### [Supplied data]
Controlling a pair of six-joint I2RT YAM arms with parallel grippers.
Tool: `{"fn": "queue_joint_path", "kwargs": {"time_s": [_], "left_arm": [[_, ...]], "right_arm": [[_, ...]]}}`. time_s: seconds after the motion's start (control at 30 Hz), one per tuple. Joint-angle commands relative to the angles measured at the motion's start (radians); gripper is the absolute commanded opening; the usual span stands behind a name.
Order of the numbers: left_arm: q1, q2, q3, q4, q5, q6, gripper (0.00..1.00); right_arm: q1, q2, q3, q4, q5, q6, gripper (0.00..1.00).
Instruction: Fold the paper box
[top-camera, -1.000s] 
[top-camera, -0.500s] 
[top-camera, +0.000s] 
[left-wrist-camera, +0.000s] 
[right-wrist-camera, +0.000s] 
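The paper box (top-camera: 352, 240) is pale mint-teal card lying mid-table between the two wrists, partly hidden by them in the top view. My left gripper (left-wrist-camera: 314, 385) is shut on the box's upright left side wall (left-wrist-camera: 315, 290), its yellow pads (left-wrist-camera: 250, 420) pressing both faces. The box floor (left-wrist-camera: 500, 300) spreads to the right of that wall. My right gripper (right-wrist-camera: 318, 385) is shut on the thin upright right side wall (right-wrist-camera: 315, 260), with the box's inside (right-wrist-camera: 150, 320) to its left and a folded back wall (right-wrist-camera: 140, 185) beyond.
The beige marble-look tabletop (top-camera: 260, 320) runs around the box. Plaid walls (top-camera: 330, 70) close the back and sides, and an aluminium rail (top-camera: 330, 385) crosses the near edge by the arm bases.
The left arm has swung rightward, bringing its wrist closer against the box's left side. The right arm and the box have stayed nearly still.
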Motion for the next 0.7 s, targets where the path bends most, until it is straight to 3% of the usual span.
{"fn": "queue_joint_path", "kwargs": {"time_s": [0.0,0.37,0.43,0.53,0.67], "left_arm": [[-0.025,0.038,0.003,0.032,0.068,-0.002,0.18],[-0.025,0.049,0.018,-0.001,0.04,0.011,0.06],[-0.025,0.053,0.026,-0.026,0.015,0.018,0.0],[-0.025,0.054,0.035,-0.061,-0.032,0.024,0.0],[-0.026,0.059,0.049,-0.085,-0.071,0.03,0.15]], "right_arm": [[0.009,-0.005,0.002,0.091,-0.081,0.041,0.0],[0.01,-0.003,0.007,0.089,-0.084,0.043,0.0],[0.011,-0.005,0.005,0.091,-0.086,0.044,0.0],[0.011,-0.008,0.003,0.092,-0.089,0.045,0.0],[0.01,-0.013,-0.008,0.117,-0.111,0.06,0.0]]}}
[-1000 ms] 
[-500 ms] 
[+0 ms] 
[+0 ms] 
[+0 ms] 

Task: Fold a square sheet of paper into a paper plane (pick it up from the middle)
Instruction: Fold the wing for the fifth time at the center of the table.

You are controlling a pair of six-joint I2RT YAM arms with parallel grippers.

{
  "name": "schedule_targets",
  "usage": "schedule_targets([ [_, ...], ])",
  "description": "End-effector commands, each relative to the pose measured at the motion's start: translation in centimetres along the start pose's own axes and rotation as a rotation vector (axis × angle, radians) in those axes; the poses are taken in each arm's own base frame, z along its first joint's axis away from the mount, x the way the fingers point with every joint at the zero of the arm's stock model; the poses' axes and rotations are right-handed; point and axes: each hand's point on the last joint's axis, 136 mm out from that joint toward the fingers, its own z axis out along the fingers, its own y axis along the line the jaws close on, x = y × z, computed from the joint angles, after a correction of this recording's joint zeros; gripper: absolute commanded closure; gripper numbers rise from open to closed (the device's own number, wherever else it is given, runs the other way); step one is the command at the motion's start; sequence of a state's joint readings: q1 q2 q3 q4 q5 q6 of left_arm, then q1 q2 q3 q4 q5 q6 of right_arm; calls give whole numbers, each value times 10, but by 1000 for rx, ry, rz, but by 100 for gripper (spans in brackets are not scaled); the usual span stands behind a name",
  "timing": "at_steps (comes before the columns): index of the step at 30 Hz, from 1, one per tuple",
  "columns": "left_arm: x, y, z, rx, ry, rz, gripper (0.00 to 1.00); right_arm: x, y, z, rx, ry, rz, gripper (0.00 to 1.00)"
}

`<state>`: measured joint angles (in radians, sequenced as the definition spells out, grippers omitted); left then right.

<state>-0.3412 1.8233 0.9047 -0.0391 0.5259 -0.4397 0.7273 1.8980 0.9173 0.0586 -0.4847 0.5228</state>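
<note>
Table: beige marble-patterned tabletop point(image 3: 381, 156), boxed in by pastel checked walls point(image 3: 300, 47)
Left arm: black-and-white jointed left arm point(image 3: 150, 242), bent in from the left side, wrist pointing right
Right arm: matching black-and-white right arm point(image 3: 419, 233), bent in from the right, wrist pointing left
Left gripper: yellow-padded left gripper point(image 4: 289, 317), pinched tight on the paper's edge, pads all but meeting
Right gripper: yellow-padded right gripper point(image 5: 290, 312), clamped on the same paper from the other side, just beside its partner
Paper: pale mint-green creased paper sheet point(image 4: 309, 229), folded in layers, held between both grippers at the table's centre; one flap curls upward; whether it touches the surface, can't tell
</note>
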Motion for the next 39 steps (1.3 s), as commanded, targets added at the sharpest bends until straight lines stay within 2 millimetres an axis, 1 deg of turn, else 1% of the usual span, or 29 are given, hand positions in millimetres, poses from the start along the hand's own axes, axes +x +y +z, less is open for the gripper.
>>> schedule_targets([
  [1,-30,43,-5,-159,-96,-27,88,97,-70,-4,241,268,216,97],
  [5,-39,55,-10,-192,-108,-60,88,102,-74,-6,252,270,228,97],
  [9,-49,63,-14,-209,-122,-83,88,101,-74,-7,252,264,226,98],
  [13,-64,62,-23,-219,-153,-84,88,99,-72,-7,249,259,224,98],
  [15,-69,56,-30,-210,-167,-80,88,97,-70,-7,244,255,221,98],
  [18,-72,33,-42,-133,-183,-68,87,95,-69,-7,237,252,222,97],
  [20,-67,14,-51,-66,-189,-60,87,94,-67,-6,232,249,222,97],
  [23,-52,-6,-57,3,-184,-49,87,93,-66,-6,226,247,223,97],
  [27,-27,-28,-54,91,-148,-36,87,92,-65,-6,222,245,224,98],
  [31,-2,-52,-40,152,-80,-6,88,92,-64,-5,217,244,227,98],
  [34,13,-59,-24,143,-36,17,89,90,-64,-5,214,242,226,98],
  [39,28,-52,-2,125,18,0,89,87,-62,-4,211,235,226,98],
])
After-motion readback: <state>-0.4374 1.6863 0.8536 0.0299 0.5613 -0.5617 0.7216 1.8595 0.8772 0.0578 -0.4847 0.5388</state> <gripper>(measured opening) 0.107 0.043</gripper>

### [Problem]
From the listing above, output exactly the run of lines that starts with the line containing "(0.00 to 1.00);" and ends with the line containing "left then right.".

### [Completed exercise]
  "columns": "left_arm: x, y, z, rx, ry, rz, gripper (0.00 to 1.00); right_arm: x, y, z, rx, ry, rz, gripper (0.00 to 1.00)"
}

`<state>`: measured joint angles (in radians, sequenced as the definition spells out, grippers omitted); left then right.

There is no more output to give.